» **Work instruction**: Copy the lines below that contain "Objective".

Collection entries
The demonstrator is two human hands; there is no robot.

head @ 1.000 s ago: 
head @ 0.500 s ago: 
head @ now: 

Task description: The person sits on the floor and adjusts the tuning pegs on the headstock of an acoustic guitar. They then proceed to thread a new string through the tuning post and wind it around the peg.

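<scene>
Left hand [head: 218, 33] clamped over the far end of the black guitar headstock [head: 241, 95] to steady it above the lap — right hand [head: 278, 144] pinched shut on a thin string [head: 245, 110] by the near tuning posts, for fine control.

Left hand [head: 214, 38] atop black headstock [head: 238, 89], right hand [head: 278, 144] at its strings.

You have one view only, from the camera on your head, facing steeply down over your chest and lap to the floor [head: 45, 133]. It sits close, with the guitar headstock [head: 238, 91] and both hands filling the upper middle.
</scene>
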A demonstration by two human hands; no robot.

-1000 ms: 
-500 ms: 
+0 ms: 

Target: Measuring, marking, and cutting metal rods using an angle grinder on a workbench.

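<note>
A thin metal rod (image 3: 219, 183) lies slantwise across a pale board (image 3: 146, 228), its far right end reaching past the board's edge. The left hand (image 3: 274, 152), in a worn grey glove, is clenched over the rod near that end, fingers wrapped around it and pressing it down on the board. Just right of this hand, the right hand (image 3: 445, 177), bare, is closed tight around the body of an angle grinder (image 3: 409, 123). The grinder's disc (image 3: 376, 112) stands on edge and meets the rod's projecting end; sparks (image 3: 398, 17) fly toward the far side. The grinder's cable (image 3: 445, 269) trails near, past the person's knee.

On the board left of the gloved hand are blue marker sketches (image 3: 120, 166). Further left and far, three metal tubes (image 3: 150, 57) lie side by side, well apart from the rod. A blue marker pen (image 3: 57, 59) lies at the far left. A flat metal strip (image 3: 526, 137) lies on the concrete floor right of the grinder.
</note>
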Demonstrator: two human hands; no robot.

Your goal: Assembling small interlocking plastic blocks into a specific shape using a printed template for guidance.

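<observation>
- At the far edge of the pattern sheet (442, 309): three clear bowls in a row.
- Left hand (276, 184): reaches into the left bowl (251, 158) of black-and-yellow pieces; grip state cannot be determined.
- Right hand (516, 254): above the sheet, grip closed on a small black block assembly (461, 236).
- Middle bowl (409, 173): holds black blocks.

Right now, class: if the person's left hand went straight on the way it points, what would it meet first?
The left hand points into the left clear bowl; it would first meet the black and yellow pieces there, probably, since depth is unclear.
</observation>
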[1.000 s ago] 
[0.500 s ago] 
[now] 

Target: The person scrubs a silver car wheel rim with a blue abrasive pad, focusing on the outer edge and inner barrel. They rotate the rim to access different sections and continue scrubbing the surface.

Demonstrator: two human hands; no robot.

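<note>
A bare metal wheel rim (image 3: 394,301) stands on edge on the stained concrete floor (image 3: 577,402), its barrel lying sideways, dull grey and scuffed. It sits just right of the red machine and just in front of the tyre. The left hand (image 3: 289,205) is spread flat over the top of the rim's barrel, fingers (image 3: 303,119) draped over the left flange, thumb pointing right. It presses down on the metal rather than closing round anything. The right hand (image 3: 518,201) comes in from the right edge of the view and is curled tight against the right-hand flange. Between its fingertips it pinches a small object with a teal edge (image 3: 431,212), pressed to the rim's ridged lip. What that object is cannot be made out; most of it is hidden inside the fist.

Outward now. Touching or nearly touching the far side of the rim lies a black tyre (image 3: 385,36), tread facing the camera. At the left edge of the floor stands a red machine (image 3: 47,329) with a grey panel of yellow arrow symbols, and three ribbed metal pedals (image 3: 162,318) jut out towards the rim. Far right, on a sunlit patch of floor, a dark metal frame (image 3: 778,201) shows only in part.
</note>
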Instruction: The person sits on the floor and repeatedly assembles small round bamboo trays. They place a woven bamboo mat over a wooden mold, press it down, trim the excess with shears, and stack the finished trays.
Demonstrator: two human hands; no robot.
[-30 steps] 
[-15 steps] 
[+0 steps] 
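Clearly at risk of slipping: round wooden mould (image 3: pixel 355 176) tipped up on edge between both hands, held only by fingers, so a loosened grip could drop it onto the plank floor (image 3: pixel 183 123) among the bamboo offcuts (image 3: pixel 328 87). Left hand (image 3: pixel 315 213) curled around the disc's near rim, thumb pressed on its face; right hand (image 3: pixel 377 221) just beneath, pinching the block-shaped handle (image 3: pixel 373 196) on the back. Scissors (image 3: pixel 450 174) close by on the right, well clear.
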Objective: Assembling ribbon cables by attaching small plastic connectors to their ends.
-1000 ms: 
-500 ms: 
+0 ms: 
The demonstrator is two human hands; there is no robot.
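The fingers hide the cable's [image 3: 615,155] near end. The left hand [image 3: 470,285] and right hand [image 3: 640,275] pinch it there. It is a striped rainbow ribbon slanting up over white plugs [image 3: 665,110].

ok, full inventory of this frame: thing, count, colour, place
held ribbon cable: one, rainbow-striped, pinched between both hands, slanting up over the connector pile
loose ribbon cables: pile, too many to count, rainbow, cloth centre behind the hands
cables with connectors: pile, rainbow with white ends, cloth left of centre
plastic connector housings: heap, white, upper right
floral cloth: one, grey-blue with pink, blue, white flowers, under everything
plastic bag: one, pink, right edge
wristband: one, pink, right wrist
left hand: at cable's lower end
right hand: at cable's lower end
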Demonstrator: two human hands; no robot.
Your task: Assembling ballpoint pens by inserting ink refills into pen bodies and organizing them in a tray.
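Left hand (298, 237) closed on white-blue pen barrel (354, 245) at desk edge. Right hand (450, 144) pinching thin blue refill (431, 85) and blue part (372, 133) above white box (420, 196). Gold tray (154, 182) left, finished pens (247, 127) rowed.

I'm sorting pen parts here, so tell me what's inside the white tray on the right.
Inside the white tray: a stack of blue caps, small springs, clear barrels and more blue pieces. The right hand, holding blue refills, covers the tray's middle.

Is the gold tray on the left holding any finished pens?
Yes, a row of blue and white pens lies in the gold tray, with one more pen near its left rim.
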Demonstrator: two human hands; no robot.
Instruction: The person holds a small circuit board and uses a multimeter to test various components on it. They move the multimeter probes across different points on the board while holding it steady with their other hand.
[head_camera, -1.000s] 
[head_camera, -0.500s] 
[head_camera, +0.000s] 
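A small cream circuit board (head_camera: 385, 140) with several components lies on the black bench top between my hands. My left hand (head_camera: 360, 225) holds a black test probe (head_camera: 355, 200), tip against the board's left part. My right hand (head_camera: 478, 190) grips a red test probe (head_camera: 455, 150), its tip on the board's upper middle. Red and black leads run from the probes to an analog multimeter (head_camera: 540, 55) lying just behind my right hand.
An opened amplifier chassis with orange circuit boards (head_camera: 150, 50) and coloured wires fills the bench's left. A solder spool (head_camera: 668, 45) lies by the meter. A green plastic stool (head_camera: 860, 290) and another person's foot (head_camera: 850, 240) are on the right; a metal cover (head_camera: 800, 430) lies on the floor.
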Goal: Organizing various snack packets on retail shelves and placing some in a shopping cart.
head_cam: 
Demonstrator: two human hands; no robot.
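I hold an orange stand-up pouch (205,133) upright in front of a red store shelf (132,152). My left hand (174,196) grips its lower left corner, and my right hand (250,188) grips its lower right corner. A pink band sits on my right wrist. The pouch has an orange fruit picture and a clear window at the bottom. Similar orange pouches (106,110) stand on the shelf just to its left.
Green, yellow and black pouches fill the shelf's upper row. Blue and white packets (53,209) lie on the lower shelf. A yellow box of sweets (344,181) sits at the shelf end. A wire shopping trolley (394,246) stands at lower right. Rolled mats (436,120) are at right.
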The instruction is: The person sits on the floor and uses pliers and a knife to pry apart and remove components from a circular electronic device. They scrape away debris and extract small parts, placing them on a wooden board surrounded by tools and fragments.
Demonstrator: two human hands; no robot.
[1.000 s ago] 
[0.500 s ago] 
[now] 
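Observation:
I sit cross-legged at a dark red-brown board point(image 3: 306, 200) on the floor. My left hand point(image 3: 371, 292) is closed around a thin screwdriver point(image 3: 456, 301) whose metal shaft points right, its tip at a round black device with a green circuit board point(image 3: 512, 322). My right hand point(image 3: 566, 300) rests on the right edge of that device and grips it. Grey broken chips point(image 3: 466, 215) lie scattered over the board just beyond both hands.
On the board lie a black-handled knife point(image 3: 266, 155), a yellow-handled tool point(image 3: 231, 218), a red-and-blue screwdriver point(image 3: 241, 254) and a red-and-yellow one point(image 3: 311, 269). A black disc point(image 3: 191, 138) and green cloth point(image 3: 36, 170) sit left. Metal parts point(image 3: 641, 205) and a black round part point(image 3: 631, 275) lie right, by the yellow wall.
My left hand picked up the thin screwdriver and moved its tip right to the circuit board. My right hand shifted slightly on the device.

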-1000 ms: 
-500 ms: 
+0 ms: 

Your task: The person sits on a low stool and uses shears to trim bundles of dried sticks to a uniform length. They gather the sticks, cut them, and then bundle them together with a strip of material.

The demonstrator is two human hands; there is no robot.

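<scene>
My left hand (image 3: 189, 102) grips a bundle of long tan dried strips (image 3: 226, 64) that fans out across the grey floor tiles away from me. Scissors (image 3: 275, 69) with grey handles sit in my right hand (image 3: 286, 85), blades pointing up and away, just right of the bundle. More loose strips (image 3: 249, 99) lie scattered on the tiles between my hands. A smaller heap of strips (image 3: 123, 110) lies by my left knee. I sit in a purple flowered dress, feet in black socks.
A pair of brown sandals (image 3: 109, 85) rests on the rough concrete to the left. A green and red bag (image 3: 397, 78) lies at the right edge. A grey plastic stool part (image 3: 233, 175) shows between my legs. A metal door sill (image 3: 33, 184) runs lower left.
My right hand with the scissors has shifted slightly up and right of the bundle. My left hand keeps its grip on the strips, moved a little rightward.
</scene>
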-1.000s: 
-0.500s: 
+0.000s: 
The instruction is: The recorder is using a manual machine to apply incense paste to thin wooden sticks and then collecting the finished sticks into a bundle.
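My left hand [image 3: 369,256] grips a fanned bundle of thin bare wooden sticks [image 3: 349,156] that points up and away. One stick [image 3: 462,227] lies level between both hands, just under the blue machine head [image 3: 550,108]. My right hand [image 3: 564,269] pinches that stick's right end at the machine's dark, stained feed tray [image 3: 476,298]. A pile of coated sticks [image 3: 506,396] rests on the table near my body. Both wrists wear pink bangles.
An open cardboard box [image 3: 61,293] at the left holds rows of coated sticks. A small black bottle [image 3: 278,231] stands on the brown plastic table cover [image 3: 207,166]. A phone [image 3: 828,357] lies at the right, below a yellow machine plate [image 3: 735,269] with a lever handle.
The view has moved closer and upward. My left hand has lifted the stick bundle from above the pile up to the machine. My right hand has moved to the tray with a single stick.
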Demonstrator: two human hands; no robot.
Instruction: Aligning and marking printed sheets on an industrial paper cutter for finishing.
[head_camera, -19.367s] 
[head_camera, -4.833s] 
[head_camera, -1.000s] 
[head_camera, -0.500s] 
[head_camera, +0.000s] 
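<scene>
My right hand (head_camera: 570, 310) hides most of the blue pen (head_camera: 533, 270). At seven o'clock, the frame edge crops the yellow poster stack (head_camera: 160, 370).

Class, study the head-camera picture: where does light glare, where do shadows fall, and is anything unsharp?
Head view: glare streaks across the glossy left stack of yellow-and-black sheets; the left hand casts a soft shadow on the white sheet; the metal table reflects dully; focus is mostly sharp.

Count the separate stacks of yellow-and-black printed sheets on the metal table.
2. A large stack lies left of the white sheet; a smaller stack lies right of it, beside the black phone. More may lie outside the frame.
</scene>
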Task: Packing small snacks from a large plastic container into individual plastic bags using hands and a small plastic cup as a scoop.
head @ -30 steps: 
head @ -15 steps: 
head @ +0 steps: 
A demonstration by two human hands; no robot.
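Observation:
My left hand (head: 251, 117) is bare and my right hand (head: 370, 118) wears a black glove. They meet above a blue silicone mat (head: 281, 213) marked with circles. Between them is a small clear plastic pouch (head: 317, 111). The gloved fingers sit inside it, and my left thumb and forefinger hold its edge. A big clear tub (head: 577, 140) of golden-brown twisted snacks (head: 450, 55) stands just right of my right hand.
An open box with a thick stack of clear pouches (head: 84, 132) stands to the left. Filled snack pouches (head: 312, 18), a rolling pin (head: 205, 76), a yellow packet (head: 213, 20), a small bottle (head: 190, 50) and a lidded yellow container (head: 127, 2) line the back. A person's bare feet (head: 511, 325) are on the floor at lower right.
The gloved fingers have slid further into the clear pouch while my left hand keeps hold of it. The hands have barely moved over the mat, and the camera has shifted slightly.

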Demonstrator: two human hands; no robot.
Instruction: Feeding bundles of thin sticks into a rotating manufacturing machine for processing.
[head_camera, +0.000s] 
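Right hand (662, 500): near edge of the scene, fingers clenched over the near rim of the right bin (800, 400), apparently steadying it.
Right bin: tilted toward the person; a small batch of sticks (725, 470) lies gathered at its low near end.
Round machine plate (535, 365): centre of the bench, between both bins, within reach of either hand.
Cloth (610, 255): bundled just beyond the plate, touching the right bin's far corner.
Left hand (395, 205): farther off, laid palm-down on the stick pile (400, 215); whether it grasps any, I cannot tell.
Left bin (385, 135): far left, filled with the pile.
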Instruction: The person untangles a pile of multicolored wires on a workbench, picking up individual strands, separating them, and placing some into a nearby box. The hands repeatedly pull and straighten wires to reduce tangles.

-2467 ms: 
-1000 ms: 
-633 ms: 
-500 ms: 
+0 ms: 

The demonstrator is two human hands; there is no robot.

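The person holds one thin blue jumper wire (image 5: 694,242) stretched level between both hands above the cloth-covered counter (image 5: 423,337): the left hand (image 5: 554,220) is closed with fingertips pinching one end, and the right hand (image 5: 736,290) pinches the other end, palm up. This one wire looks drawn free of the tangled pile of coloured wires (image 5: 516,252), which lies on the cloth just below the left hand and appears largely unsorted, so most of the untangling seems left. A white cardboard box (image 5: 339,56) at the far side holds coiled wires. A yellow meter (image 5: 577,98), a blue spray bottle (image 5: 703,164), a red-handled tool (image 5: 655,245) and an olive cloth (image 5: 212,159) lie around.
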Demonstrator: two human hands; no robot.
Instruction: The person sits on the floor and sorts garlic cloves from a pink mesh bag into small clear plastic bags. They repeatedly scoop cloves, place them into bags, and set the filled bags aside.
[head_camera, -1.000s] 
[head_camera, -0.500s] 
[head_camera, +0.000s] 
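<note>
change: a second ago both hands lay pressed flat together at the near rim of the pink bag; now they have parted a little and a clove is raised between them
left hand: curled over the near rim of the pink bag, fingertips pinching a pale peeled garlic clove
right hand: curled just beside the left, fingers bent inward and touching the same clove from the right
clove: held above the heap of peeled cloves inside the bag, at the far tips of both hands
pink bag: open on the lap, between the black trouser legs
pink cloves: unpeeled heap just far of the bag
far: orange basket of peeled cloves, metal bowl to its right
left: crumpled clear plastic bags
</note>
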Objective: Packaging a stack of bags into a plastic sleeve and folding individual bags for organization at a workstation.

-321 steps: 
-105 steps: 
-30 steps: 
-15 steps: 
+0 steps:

» **Task response**:
Objective: Assembling ribbon cables by attaching small plastic connectors to their ends.
Objective: Packaging a stack of bags into a plastic sleeve and folding individual bags for organization at a workstation.

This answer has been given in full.